Una criada muy cerril de mi abuela, doña Sacramento Caravantes, le dio parte a una compañera de trabajo, que había recibido por carta la declaración de un tal Atilano, instándola a contestarle aquella misma noche por la ventana.

–«Pero, ¿tú le quieres?».

–«Pues sí que le quiero, porque es muy descarao».

–«Dile muy finamente que lo acetas».

–«¿Que lo aceto? Se lo diré».

Llegado el momento, el Atilano le preguntó:

–«¿Qué dices de lo nuestro?».

–«¡Pos, ea! ca ceto».

–«¿Caceto yo? Pos caceta tú y toa tu condená familia».

Se envolvió en la capa y se tiró un solemne cuesco.

–«Se despidió tirándose un pedo el muy animal».
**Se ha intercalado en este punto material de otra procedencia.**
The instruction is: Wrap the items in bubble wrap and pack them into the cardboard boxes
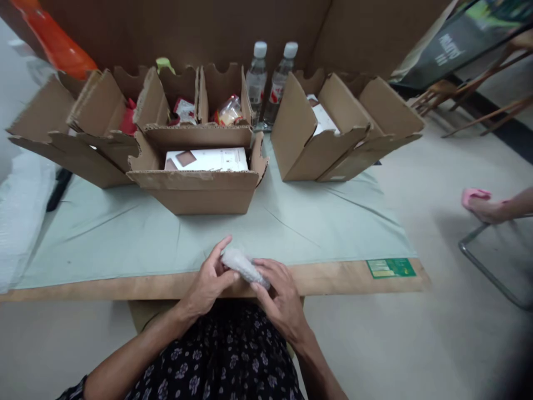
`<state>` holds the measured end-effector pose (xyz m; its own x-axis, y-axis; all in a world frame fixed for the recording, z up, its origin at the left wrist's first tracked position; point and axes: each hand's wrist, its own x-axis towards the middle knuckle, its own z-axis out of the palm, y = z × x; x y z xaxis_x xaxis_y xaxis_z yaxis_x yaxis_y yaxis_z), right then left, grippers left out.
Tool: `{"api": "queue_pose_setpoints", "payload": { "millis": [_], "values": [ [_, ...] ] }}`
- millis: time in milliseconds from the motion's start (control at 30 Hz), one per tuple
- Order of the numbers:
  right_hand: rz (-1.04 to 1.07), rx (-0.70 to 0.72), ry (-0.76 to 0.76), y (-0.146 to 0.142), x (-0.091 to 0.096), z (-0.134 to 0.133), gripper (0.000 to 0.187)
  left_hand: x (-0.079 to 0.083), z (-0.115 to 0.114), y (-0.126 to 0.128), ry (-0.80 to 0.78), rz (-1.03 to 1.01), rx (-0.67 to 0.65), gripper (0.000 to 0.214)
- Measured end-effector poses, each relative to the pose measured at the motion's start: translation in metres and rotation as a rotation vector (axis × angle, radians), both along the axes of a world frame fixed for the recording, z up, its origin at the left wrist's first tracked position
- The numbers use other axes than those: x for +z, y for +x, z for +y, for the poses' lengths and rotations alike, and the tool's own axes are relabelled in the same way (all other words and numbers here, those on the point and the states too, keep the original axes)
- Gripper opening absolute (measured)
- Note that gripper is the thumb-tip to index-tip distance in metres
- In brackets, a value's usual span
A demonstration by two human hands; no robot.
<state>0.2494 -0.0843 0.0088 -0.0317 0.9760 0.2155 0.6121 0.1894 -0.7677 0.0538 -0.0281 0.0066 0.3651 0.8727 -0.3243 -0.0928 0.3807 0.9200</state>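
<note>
Straight ahead of the fingers (225, 243), well apart: open carton (208, 191), white box (229, 161) inside. Farther out, slightly right of fingers: two clear bottles (256, 78), upright, white caps. Beyond the near carton, running left of fingers: four open cartons (112, 147), red items in three. Ahead-right: two more cartons (293, 133), touching. Far left: clear sheeting (25, 211), dark handle (59, 189) beside it. Right of fingers, table edge: green card (390, 268). Far right: pink shoe (474, 195), metal tube frame (485, 275).
</note>
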Motion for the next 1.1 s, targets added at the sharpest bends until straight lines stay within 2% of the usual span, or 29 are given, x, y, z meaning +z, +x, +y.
{"api": "queue_pose_setpoints", "payload": {
  "millis": [67,133,200,233,300,400,567,800,900,967,1033,1100],
  "values": [
    [0.033,-0.049,-0.033,0.004,-0.001,-0.006,0.029,0.002,0.0,0.002,0.001,-0.011,-0.021,0.081],
    [0.119,-0.094,-0.087,0.01,-0.003,-0.009,0.049,0.006,-0.001,0.001,0.008,-0.004,-0.067,0.082],
    [0.268,-0.049,-0.174,0.015,-0.005,-0.01,0.068,0.011,-0.002,0.0,0.01,-0.007,-0.103,0.081],
    [0.337,-0.008,-0.223,0.016,-0.005,-0.009,0.069,0.012,-0.002,-0.001,0.008,-0.012,-0.112,0.081],
    [0.418,0.043,-0.307,0.015,-0.002,-0.005,0.054,0.014,-0.002,-0.002,0.003,-0.016,-0.119,0.078],
    [0.431,0.025,-0.345,0.013,0.009,0.005,0.031,0.012,0.002,-0.006,0.048,-0.004,-0.12,0.074],
    [0.367,0.022,-0.267,0.02,0.029,0.024,0.026,0.009,0.018,-0.028,0.354,-0.026,0.004,0.065],
    [0.362,0.039,-0.228,0.038,0.051,0.038,0.026,0.026,0.045,-0.072,0.709,0.294,0.22,0.042],
    [0.336,-0.011,-0.165,0.053,0.071,0.046,0.026,0.039,0.055,-0.088,0.852,0.408,0.34,0.034],
    [0.295,-0.041,-0.098,0.062,0.093,0.056,0.024,0.052,0.063,-0.097,0.953,0.482,0.426,0.034],
    [0.228,-0.07,-0.009,0.068,0.12,0.069,0.024,0.071,0.073,-0.103,1.077,0.555,0.488,0.036],
    [0.107,-0.101,0.069,0.069,0.148,0.086,0.025,0.096,0.085,-0.104,1.215,0.612,0.502,0.039]
  ]
}}
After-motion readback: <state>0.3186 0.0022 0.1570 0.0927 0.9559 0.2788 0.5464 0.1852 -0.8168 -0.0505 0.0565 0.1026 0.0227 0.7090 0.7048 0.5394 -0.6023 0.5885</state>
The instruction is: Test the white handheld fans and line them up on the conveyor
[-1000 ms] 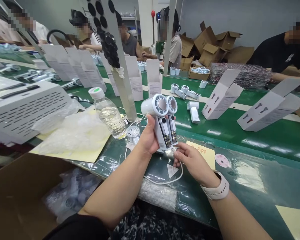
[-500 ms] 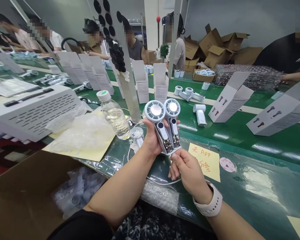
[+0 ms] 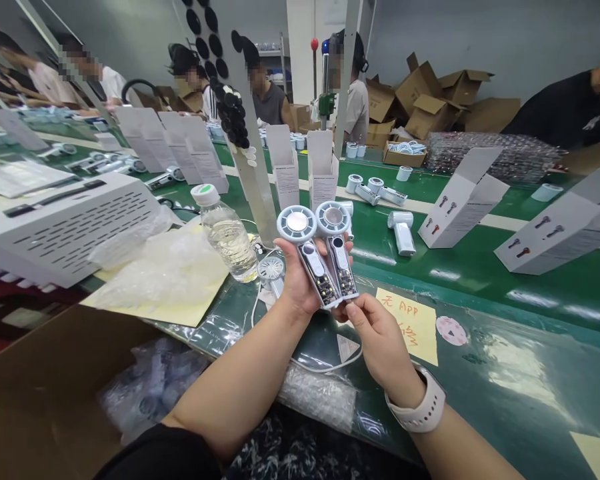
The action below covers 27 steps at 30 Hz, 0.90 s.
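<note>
Two handheld fans [image 3: 311, 260], side by side — circuit boards [image 3: 325, 291] exposed

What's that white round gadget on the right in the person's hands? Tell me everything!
The white gadget has a round ribbed head with a shiny silver disc and a plastic-looking handle, open at the lower end to show a dark circuit board. It stands tilted beside a twin gadget, resting on the left hand, with the right hand's fingers at its bottom end.

Room rightward of the right hand [image 3: 380, 353], water bottle [image 3: 225, 240] (capped) blocking leftward
</note>
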### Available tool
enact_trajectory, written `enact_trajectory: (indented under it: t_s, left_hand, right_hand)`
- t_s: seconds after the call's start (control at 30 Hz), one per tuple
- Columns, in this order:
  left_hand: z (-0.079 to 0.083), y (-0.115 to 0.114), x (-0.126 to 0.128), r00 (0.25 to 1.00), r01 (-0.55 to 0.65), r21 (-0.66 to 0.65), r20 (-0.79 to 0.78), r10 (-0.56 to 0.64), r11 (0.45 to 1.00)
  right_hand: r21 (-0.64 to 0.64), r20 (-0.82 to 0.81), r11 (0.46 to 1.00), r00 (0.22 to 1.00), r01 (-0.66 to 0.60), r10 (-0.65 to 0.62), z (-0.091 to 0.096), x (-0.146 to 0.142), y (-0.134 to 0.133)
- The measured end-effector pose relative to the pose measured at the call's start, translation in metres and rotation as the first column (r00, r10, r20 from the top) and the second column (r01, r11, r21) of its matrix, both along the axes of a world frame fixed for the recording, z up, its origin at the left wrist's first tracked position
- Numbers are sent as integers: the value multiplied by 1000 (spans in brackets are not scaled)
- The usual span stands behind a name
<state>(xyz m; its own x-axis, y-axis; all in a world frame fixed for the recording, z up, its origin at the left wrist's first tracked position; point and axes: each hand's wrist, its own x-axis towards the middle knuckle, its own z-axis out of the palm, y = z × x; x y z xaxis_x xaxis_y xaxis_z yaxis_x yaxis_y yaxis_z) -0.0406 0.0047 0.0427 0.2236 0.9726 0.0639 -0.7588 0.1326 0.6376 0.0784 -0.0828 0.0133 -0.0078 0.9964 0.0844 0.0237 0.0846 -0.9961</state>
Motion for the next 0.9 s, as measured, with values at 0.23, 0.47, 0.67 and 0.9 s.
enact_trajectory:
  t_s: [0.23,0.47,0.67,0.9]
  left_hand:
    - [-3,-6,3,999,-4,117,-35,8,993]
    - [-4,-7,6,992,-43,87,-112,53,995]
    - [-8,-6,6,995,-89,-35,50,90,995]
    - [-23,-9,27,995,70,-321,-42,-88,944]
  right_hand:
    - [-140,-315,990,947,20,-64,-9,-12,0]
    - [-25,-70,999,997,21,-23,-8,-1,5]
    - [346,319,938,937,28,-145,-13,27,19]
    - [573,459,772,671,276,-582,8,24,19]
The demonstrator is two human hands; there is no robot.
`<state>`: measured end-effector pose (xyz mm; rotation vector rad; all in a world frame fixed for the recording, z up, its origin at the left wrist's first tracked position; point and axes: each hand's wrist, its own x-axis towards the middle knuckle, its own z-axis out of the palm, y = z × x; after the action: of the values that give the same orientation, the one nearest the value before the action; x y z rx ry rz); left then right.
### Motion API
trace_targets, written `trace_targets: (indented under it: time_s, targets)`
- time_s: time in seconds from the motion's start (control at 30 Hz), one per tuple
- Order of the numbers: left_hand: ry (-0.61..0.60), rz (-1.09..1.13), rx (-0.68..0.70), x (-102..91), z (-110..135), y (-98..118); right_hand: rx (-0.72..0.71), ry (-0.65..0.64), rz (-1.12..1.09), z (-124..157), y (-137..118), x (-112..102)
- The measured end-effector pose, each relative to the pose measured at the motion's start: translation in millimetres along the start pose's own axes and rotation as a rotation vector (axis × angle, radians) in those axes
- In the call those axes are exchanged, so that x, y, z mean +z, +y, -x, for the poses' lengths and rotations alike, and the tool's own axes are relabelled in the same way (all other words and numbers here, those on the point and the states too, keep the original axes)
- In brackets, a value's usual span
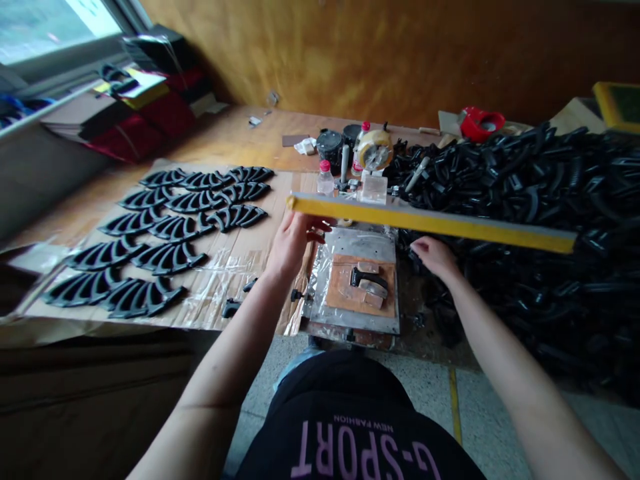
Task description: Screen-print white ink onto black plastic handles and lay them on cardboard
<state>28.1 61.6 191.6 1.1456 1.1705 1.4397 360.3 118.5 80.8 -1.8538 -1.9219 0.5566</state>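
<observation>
Lower centre: jig plate [357, 241] carries one black piece [367, 277]. Left hand [293, 243] has its grip closed on the raised yellow frame [430, 223], left end. Right hand [436, 257] sits at the pile [540, 200] edge (grip hidden, cannot tell). Laid-out rows [165, 233] fill the left worktop [225, 133]. The big pile on the right is untouched. Bottles [325, 177] crowd behind.

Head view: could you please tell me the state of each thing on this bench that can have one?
Yellow frame, raised above the plate.
Metal plate, one black part lying on it.
Fan-shaped parts, laid flat in rows.
Black pile, heaped loose on the right.
Small bottle, upright, red cap on.
Left hand, fingers curled under the frame's left end; grip unclear.
Right hand, fingertips at the pile's edge; grip unclear.
</observation>
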Motion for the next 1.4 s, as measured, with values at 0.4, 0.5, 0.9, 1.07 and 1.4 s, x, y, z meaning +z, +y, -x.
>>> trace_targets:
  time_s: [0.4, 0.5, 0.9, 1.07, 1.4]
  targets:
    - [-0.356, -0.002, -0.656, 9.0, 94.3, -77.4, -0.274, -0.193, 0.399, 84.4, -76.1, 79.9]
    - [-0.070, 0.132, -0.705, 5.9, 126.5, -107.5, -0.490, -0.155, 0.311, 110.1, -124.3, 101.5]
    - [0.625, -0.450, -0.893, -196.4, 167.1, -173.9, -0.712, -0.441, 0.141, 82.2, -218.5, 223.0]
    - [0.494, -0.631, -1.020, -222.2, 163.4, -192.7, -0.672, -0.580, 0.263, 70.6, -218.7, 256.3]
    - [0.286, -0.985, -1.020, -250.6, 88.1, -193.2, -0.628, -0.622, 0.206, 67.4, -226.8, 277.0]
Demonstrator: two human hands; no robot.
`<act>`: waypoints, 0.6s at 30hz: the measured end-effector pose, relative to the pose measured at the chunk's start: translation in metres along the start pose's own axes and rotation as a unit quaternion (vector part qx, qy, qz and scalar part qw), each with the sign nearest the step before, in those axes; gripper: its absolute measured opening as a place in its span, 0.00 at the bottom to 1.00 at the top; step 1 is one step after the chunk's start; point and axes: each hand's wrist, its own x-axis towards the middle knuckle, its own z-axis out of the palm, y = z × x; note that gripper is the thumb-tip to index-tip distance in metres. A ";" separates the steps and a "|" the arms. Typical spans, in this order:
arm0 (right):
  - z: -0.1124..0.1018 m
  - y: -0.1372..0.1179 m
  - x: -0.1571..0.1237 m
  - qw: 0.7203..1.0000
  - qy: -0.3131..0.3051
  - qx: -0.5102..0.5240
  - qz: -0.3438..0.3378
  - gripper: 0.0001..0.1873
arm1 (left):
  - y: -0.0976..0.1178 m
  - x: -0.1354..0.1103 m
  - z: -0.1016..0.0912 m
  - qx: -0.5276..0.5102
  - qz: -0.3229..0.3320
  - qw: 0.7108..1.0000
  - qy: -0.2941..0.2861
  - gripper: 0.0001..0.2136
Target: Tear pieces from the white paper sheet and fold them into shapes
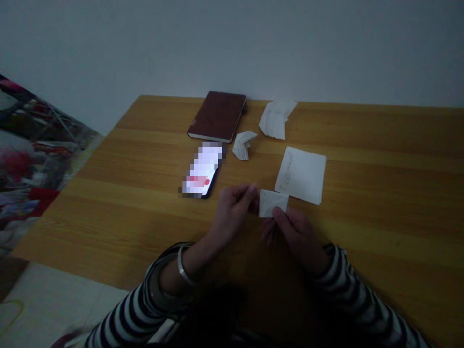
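A small folded sheet of white paper [268, 199] is held just above the table, with faint crease lines across it. My right hand [299, 234] pinches its lower right part, thumb on top and fingers underneath. At the paper's left edge is my left hand [232, 208], its fingers closed together against that edge; the exact contact is partly hidden. Beyond my right hand lies a stack of lined paper sheets [304, 174] with some writing on the left side. Farther back are a small folded paper piece [241, 145] and a larger fanned bundle of folded papers [274, 121].
A phone [203, 169] with a lit, blurred screen lies left of the papers. Behind it is a dark red-brown notebook [219, 116]. The wooden table [380, 193] meets a pale wall [290, 48]. Colourful clutter [25, 154] stands past the table's left edge.
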 end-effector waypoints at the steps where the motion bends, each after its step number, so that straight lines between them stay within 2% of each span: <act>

–«¿No dices que le quieres porque es muy descarao? Pues tenéis que arreglaros y poner en claro que por nada en el mundo has querido ofenderle», aconsejó doña Sacramento.

Tardaron meses en deshacer aquel malentendido.

Después de ver un brillante número de circo, un tipo de mi pueblo exclamó ante mi padre:

–«Estoy asombrao, no salgo de mi apoteosis».

El secreto de la comicidad reside casi siempre en un fallo humano: la caída de mi madre, el insulto involuntario de la cerril criada de mi abuela... Un secreto de los buenos payasos y de algunos insignes ingenios, como mi siempre admirado Arniches, que goza del privilegio de inventarlos, al igual que el maravilloso Aristófanes y finalmente el estupendo Charlot. Existe una corta película de Chaplin en la que se inventa una máquina para hacer reír, como Leonardo para volar. El ascensor de una obra en construcción, que se presta a insospechadas ocurrencias cómicas. Otro tanto sucede con mi maestro Eugene Ionesco. El descubridor de que la vida es un perpetuo acto del absurdo. Todo lo que arriba he contado es verdad. Nada tan extraordinario como saber inventarse la verdad. Esta capacidad algo tiene de divino y, a la vez, infernal. Todos lo genios comparten esa dualidad.

Llegados a este punto, no me quiero meter en laberintos analíticos sobre el genio y suscitar el tedio del lector, sino su inteligente diversión periodística y volátil, como es de rigor. Así pues, me detengo. Y que aproveche.